He drew as freely as we sign our names

Egon Schiele (1890-1918) was a genius - as even his slightest, most informal sketches prove. No one in this century, not even Picasso, surpassed him in capturing the character, movement, and individuality of a subject with a few lines and washes of color.

His images are crisp, incisive, and energetic. They bear witness to his brilliant talent for drawing, to his penetrating insight into the thoughts and feelings of his fellow human beings, and to what an artist of genius can accomplish within a life span of only 28 years.

His talent was obvious right from the start. Even his student work at the Vienna Academy of Fine Arts was startlingly accomplished and the equal of what most of his well-known teachers were producing. At 20, his draftsmanship had achieved maturity, and he began to produce some of the finest drawings and watercolors the 20th century has so far seen.

There is always something miraculous about art that is absolutely ''true'' and yet that occupies a niche no similar work has ever occupied before. Schiele's drawings of men and women, of children, plants, buildings, boats, and trees, are totally and convincingly real, and yet they are also as distinctively the product of his hand as Rembrandt's etchings and Miro's squiggles are of theirs. He may have drawn as freely as the rest of us sign our names, but his portrait studies of Max Oppenheimer, Franz Hauer, Max Kahrer, and the many others who sat for him are also excellent likenesses that could only have been drawn from particular human beings.

In fact, who can doubt that everything he drew actually existed?

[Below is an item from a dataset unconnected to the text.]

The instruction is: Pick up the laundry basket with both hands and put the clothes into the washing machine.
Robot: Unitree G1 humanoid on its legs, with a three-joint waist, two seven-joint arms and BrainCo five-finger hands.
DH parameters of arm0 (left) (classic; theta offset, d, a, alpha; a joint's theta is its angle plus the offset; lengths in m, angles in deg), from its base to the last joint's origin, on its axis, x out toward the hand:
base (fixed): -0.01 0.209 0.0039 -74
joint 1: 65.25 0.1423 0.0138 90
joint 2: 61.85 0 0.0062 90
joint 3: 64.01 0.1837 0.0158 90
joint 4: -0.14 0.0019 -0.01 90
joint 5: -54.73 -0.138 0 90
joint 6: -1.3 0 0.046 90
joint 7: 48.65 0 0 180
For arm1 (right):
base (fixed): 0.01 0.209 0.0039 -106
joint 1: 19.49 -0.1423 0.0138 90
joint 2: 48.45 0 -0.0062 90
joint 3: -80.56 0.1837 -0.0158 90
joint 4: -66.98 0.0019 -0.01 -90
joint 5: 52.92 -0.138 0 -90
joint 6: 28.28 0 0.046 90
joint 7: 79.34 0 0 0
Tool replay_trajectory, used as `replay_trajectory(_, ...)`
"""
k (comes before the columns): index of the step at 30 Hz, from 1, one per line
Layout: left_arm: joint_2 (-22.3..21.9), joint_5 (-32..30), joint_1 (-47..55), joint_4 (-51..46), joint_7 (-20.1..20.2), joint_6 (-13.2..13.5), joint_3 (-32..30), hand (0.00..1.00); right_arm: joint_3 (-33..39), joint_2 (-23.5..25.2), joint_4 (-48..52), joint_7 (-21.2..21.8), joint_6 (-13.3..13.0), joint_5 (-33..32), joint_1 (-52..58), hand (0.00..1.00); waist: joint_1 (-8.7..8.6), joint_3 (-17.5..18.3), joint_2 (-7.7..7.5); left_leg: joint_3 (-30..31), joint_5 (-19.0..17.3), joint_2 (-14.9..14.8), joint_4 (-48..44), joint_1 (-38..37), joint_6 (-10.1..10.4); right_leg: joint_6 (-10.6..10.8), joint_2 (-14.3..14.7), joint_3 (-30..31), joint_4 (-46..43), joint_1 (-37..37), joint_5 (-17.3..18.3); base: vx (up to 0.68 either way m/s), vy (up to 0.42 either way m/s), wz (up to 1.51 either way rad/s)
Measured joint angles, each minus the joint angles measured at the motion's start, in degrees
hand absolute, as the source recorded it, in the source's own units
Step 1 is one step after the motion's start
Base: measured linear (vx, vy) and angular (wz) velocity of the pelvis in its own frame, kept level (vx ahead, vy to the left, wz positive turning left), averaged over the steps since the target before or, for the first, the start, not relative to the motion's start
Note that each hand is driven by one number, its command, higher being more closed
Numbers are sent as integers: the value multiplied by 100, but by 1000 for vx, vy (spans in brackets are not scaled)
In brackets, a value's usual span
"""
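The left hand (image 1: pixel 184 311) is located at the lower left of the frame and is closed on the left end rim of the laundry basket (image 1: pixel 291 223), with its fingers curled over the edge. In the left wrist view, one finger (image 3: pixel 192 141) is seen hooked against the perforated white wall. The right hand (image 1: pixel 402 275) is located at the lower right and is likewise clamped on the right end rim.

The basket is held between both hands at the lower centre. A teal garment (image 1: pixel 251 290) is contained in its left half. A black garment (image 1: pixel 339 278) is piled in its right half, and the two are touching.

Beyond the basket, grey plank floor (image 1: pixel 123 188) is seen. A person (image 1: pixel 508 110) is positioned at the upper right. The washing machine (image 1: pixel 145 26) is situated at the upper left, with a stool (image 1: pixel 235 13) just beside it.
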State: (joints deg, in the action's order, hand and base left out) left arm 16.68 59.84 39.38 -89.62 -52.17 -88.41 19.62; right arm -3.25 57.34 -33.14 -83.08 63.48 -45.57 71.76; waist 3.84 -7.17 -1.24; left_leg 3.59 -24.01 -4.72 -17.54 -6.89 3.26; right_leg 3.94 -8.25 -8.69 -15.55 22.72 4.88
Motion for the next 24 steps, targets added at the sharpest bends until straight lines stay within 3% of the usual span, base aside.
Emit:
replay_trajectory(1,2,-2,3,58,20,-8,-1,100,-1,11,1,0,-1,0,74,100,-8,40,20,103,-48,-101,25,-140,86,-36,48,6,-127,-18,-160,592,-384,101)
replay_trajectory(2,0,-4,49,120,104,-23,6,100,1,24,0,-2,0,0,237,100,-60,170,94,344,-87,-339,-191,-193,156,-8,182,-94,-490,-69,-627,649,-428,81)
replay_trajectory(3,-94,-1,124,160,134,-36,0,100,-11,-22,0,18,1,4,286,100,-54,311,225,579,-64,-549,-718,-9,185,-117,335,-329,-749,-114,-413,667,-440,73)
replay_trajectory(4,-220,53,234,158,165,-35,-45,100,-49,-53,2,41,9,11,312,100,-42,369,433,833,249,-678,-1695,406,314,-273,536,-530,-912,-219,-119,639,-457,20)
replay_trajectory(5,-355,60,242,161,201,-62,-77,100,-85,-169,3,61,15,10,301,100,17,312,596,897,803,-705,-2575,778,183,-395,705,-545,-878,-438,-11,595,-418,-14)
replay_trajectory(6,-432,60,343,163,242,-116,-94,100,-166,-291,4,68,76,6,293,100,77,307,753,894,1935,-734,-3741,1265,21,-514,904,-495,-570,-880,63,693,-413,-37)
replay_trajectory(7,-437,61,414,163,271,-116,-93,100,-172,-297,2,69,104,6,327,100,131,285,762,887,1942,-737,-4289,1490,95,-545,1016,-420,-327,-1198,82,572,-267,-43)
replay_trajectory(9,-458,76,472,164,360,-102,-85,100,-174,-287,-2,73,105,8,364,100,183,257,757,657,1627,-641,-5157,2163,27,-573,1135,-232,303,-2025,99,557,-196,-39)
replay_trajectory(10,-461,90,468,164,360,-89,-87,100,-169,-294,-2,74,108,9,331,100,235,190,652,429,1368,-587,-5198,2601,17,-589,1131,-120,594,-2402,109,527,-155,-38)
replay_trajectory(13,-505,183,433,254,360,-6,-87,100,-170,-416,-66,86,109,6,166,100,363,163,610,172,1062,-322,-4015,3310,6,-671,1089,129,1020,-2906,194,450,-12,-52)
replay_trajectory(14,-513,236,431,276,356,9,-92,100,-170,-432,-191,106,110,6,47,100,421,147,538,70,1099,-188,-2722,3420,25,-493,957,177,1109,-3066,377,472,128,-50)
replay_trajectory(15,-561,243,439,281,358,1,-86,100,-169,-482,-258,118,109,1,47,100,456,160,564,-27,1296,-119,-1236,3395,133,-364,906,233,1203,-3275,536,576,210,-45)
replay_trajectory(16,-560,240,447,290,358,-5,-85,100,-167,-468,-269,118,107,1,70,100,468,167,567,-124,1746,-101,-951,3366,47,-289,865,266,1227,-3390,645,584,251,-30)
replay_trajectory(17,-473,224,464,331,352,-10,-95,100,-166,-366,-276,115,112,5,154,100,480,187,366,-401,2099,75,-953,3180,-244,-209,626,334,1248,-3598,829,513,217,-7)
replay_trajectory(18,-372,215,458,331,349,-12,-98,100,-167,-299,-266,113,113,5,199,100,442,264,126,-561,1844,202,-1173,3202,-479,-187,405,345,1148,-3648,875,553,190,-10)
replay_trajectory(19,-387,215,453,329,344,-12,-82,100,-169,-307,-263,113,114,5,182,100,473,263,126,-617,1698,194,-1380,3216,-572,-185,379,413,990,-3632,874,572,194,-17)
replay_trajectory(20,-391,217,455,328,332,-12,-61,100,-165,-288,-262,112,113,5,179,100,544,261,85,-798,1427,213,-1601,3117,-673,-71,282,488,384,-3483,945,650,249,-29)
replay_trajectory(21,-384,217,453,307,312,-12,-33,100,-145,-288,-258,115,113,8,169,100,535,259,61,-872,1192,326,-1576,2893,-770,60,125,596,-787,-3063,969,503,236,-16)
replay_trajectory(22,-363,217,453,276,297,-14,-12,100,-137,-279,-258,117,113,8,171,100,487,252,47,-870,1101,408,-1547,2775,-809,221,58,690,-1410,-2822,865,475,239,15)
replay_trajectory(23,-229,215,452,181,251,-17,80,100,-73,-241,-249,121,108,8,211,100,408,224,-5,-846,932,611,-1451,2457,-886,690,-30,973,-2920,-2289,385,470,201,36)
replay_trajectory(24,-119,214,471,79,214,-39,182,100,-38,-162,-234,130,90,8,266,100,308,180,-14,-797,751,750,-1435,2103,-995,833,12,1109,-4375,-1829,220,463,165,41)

I for one am convinced that the red foxglove he sketched in two or three minutes in 1910 and the boat he rendered with a few lines and swirls of paint in 1912 were right in front of him when he drew them. They are too sharp, too clear, too actual, to have been remembered or imagined.

The fascinating thing, however, is that they were drawn in a style as personal, expressive, and uninhibited as those of Pollock, Kline, or Dubuffet. Schiele no more sacrificed his creative soul or identity by drawing ''real'' things and people than did Pollock in exploding in a torrent of paint dribblings and hurlings. What he did was appropriate for him - and besides, he had his genius and its unique qualities to contend with.

Art critics and art historians too often fail to understand just how imperious an artist's inner drives and vision can be, or how ruthlessly talent or genius can force an artist into a particular direction. They assume that painters and poets create with the same objectivity and calculation with which they themselves write criticism or books on art.

What is an artist to do? Should he or she stifle what rises from within and demands form in order to fit what the art world expects? Or should it be let out and sent on its way regardless of what might happen?

Schiele had no choice but to follow his genius - no matter if it led him in directions he didn't at first understand. It's clear he soon learned to trust it , however, and to realize that it gave significant direction to his life.

Drawing was the heart and soul, the guiding light of his art. To him it was essential to the full act of perception, not merely a recapitulation of what he had seen a moment or so before. To look, to see, meant to draw. It was that simple. In fact, it would be quite accurate to say that he really perceived the actuality and the significance of what lay before him only when his pencil or brush were acting in perfect synchronization with the movements of his eyes.

In ''Portrait of Max Kahrer,'' for instance, we have what amounts to a snapshot in lines and wash that reveals about as much of the subject as we would see during the blinking of an eye. The sketch is as direct and unselfconscious as a signature dashed off at the bottom of a check - and just as identifiable. Any expert on drawing or on 20th-century art would know instantly that Schiele had made it. The artist reveals himself in the shorthand notations that make up the head, in the dashing lines that fashion the hair, arms, and sleeves.

But mostly, he gives himself away in the manner in which he characterizes his subject. One glance, and we know we are in the ''presence'' of Schiele. Seventy-four years may have elapsed since this study was made, and yet the artist's feelings, mood, and idiosyncrasies come through as clearly as though he were standing before us. We know this is a Schiele because we can sense the man behind the image - just as we can behind his other pictures of people, flowers, trees, or whatever. And just as we can sense Rubens, Cezanne, Redon, and Klee behind everything they drew or painted.